→ WHAT THE TASK REQUIRES
Give the count of lines in the records below that contain "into", with no other words.

→ INPUT RECORDS
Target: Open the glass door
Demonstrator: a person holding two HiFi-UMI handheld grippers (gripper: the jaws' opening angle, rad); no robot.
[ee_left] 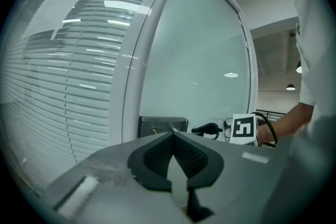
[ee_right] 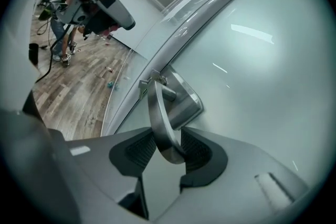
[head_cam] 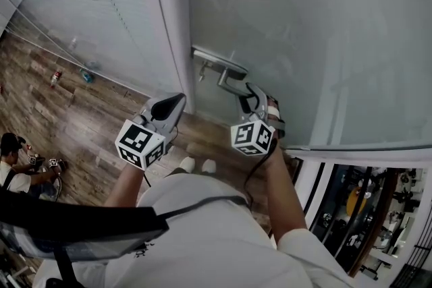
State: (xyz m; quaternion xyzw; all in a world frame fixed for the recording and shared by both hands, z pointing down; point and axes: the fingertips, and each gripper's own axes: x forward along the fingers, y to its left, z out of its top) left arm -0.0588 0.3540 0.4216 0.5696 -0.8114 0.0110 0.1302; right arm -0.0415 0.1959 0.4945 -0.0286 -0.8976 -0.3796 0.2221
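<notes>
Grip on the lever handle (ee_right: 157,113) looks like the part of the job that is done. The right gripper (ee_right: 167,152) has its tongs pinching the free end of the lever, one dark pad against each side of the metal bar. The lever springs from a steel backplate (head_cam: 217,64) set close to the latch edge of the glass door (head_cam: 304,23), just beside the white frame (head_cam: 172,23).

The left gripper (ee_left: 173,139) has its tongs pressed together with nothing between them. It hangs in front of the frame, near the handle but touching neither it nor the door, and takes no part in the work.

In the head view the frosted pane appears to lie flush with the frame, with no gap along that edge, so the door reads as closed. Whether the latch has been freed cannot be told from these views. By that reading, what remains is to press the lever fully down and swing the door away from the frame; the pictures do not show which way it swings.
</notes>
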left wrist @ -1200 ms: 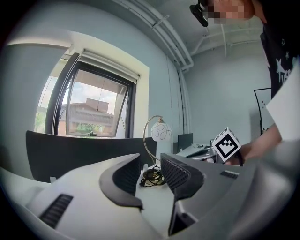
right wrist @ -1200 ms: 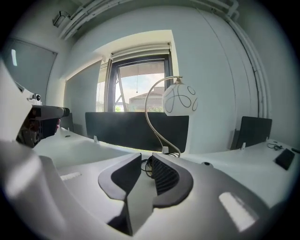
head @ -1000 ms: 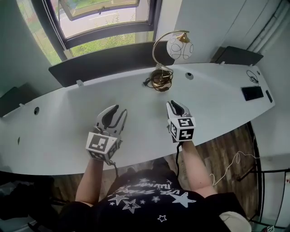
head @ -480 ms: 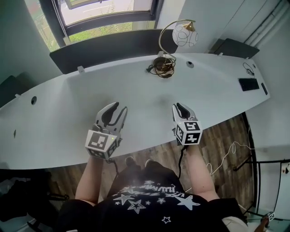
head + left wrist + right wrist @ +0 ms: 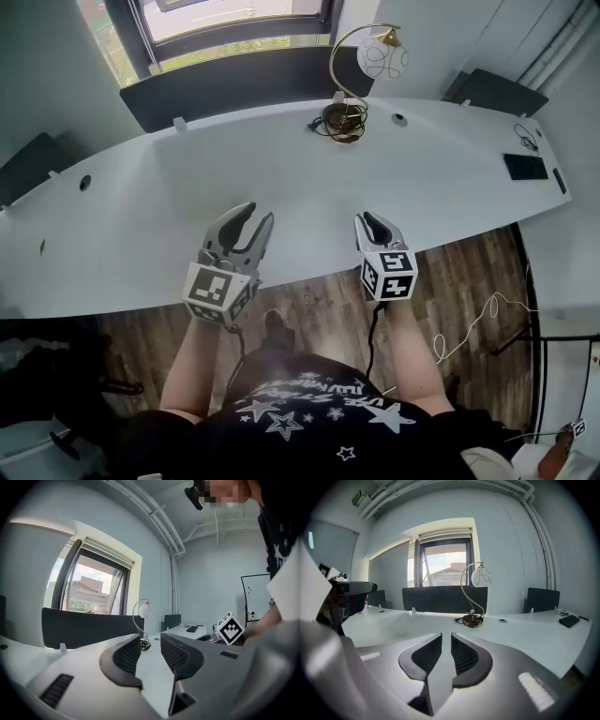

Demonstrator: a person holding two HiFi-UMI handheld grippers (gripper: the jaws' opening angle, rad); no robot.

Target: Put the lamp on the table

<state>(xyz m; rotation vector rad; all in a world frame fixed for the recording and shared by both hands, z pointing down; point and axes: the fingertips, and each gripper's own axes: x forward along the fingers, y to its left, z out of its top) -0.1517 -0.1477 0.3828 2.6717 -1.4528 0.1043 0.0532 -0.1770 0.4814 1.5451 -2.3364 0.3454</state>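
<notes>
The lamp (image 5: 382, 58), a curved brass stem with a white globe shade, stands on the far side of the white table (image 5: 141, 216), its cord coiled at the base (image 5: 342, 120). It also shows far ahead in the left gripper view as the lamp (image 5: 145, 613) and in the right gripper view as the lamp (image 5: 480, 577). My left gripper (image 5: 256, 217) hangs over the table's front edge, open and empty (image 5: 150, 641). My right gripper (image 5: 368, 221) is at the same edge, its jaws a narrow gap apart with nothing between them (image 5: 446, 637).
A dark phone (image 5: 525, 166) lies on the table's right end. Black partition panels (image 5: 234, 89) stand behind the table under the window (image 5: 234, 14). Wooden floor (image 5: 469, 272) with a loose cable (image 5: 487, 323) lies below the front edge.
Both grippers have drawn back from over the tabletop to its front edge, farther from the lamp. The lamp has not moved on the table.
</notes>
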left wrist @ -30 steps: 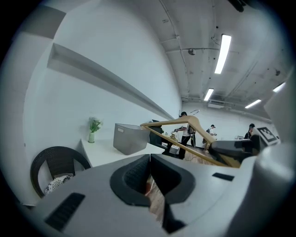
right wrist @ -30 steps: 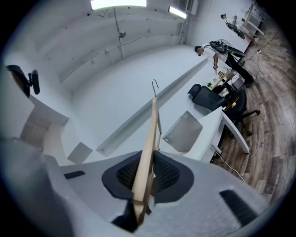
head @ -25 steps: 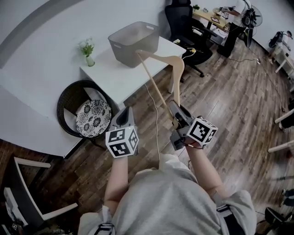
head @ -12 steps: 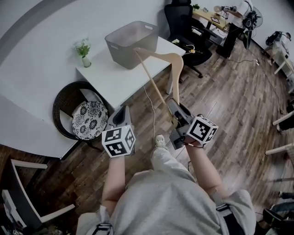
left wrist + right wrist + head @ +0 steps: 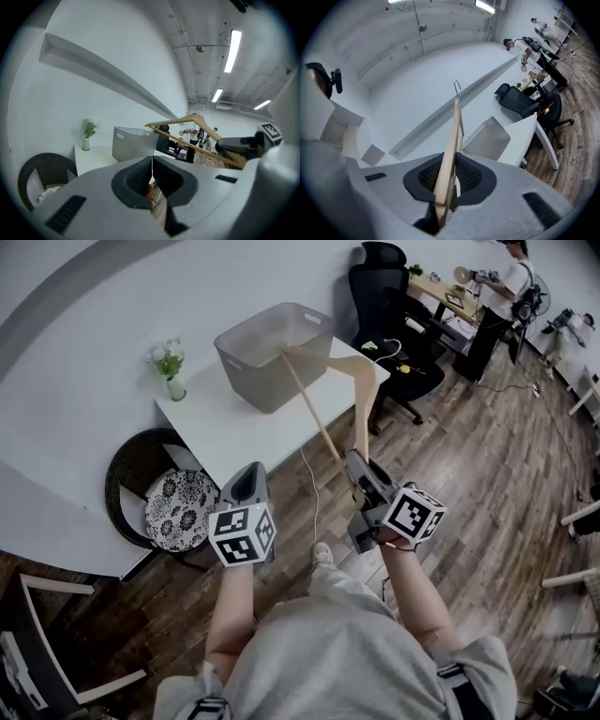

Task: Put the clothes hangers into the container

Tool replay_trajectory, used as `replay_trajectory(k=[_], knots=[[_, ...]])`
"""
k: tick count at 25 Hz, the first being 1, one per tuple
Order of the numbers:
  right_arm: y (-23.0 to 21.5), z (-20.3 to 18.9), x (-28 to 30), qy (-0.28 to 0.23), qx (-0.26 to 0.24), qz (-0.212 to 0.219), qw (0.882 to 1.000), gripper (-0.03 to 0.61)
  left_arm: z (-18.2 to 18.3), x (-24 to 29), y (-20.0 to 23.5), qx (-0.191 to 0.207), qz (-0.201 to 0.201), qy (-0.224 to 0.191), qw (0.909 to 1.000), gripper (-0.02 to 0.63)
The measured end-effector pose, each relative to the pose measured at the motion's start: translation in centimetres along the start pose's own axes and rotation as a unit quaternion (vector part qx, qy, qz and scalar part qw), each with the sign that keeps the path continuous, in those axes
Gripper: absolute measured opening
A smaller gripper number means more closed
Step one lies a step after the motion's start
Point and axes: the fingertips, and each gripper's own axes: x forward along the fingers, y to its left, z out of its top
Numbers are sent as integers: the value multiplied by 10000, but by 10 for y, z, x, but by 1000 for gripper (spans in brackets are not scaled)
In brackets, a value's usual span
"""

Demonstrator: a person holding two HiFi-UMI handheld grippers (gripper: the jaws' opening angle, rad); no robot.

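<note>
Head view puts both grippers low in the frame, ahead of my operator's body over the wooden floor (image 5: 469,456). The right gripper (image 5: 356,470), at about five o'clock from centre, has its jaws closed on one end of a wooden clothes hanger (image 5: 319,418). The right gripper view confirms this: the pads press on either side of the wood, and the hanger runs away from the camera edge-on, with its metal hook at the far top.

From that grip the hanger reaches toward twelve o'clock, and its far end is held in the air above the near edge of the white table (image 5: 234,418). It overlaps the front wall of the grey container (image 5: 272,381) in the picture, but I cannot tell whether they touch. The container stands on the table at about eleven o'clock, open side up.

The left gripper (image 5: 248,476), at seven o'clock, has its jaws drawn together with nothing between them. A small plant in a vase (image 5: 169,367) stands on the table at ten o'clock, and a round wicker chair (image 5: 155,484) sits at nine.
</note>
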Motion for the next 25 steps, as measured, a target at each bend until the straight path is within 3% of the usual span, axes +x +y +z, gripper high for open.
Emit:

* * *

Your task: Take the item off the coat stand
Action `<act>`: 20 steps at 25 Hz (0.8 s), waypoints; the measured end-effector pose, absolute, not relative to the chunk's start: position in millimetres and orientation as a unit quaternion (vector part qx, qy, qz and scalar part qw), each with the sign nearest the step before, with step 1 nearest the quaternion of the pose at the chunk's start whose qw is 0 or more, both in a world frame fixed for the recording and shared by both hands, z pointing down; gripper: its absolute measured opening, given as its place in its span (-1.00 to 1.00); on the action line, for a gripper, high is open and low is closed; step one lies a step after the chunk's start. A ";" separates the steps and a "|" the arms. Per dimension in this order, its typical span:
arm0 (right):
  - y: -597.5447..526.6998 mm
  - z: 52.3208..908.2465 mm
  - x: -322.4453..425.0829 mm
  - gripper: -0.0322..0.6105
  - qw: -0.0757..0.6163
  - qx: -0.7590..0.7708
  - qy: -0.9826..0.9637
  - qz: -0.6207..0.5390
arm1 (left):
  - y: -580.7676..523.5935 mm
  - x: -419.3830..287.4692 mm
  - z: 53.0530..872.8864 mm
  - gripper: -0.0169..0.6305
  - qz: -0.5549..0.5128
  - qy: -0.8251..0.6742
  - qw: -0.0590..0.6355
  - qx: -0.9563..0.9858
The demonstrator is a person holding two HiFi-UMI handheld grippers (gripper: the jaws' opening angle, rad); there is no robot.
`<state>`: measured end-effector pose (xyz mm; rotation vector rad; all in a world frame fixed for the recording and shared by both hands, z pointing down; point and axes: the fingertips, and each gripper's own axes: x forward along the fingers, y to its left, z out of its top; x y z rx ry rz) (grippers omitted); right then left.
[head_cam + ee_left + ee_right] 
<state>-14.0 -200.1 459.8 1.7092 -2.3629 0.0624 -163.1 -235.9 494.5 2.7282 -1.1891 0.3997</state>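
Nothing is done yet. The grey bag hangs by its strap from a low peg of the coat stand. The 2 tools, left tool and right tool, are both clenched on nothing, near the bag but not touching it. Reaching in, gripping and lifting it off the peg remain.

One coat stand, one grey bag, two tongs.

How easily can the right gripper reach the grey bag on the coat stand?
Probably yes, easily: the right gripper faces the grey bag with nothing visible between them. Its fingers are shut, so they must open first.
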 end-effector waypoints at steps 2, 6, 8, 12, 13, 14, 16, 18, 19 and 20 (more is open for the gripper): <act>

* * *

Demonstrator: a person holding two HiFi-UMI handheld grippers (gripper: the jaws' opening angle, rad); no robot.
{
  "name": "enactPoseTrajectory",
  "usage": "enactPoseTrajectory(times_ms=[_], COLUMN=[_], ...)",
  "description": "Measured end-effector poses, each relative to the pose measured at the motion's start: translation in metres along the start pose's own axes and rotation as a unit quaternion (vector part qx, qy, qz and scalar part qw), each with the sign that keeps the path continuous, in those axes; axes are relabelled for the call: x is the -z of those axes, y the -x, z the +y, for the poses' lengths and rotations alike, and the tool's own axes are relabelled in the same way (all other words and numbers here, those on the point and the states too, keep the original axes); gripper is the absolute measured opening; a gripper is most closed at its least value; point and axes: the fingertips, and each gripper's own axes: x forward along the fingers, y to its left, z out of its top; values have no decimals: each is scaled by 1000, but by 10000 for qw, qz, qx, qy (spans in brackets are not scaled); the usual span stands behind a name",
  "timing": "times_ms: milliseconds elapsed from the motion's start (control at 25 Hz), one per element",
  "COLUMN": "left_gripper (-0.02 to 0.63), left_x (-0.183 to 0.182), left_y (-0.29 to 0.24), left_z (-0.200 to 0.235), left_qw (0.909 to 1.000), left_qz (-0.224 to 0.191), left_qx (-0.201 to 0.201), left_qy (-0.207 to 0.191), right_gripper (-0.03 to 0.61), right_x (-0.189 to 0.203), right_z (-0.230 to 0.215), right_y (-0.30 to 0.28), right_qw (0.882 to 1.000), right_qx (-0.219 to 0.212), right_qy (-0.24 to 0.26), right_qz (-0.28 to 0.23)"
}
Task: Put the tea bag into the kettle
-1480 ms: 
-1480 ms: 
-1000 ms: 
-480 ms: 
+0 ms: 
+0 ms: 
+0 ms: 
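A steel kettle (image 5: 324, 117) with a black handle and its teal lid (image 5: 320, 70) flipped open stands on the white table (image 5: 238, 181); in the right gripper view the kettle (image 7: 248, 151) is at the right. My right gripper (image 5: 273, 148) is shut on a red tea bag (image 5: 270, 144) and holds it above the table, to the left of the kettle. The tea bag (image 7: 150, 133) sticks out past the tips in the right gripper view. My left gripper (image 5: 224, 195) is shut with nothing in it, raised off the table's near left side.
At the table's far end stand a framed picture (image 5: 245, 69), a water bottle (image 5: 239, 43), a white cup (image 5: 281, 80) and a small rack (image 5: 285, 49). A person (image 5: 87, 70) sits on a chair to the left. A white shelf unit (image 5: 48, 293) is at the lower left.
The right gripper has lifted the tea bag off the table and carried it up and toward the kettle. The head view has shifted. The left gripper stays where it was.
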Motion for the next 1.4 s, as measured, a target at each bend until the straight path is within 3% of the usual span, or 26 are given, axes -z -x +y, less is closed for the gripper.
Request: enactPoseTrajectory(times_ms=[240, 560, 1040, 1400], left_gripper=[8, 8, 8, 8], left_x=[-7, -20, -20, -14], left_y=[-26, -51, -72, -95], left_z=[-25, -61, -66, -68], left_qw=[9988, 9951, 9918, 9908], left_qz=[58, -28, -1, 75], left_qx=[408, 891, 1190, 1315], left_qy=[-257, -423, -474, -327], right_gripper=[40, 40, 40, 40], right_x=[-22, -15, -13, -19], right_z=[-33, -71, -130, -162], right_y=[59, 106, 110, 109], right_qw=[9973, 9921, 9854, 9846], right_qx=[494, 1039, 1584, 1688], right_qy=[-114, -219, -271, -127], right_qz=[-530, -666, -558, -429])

→ SOLUTION FOR THIS PROBLEM
2